> **WORK REQUEST**
The reply to the records below should contain exactly the lines from the line with "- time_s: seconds" through the line with "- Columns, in", and nothing besides.

> **THE RECORDS**
Segment Open

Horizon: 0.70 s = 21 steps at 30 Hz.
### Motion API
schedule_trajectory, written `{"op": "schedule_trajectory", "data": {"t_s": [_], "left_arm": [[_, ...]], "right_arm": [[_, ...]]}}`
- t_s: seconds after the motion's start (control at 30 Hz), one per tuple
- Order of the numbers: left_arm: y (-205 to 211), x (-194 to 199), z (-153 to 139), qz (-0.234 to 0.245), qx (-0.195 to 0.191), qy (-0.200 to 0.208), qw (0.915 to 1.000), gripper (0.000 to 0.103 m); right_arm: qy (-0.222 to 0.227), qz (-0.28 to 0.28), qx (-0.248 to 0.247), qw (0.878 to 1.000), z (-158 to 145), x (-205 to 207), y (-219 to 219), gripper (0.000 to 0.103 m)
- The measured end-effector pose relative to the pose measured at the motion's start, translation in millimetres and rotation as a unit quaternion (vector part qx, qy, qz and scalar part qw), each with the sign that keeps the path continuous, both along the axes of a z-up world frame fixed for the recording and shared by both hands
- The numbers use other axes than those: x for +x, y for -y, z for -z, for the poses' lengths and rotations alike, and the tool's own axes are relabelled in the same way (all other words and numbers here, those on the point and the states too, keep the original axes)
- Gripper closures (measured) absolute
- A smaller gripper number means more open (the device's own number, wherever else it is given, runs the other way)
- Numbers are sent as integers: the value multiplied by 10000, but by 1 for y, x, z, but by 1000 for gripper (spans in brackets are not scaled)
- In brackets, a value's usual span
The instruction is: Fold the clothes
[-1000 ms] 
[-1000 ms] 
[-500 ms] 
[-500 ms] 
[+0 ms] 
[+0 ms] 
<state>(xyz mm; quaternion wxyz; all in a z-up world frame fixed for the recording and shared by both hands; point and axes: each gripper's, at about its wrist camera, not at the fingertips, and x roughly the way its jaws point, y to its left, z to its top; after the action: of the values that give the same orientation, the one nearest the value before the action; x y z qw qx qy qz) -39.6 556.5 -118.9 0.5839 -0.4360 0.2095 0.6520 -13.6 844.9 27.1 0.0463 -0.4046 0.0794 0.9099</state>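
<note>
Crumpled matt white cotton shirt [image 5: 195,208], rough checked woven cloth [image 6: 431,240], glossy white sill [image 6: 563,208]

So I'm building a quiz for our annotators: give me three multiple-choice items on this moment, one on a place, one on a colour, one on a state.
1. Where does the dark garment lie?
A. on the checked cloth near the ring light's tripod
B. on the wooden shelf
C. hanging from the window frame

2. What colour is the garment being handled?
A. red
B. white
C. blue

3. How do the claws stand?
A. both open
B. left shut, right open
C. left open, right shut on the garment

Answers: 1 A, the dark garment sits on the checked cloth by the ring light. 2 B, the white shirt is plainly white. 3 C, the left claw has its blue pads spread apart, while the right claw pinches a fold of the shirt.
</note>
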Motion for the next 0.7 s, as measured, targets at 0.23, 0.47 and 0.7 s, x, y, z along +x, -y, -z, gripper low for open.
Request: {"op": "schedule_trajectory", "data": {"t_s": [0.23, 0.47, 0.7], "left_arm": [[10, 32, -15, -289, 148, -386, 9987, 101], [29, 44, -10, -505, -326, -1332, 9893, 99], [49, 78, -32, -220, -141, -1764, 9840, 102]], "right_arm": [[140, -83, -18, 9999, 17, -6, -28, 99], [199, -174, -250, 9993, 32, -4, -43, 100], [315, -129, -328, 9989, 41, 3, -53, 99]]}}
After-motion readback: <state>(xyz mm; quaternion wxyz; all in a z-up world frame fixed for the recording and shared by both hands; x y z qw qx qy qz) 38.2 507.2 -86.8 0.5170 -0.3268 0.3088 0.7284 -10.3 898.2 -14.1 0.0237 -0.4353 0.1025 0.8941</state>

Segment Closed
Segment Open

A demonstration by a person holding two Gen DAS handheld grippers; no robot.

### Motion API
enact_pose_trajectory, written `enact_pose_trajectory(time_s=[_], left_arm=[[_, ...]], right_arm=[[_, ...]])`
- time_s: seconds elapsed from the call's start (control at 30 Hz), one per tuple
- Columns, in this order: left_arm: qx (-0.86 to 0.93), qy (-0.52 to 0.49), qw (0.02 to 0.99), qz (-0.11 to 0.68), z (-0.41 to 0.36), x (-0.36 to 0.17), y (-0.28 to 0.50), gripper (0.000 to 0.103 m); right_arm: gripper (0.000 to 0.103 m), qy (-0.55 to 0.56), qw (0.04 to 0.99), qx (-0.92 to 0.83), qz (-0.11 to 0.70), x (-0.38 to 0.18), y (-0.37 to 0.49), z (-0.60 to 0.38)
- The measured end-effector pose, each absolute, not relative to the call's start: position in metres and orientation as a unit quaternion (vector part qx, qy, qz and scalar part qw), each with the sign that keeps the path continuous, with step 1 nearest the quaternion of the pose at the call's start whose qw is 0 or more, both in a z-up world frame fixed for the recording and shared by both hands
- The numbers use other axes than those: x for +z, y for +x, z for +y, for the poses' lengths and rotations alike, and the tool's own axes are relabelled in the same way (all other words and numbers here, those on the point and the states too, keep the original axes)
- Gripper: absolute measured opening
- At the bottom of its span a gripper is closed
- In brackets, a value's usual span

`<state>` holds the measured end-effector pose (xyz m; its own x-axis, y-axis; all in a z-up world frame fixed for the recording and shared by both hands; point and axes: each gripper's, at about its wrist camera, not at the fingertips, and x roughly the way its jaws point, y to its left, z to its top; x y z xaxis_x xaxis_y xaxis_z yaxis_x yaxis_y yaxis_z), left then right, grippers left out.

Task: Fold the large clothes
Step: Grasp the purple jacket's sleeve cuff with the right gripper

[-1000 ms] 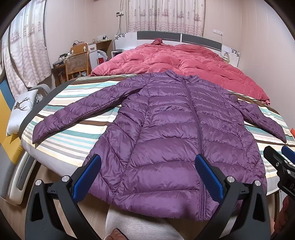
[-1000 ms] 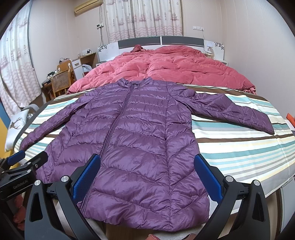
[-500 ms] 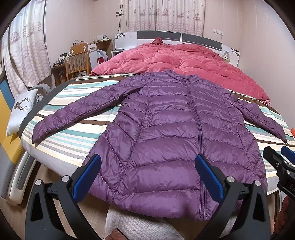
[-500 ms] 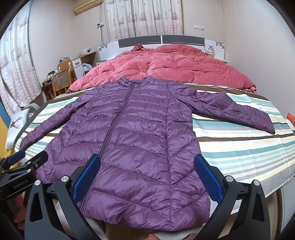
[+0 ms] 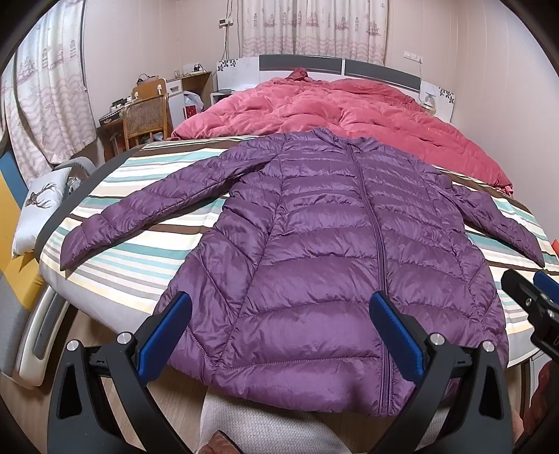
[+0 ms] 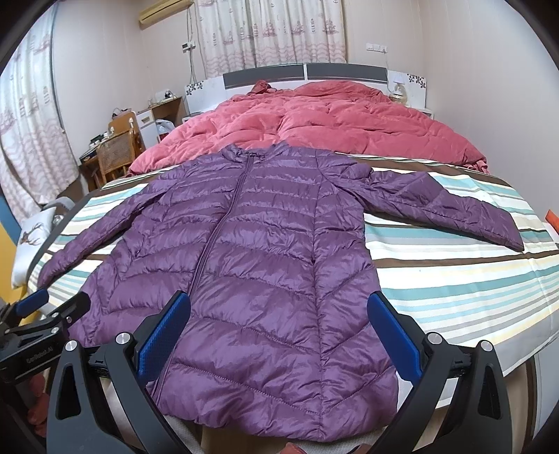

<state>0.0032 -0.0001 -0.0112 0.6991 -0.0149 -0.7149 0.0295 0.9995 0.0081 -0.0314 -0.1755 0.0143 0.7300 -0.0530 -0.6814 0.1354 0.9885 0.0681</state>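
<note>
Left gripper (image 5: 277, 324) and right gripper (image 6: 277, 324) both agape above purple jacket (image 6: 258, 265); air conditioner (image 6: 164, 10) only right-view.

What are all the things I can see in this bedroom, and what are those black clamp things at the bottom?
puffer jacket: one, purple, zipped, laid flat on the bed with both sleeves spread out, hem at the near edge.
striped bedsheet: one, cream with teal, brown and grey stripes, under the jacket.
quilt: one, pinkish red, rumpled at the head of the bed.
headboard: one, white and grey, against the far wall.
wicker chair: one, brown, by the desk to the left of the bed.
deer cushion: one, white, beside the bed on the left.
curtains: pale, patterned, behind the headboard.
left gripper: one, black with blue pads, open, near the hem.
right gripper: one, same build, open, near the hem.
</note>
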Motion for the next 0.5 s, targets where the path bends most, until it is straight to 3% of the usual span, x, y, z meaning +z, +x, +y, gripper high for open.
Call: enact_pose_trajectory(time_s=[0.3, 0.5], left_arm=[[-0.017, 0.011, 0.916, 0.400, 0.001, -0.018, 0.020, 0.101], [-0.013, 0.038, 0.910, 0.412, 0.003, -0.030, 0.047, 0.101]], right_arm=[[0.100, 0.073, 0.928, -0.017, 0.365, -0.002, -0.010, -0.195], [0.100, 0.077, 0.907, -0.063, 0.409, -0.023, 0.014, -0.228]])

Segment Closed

> **ANSWER TO THIS EXERCISE**
- time_s: seconds elapsed from the call's start (control at 30 Hz), one per tuple
- Columns, in this order: left_arm: qx (-0.86 to 0.93), qy (-0.52 to 0.49), qw (0.02 to 0.99), qz (-0.11 to 0.68), z (-0.41 to 0.36), x (-0.36 to 0.17), y (-0.28 to 0.50), gripper (0.000 to 0.103 m); right_arm: gripper (0.000 to 0.103 m), qy (-0.55 to 0.56), qw (0.04 to 0.99), qx (-0.92 to 0.83), qz (-0.11 to 0.70), x (-0.38 to 0.18), y (-0.37 to 0.49), z (-0.60 to 0.38)

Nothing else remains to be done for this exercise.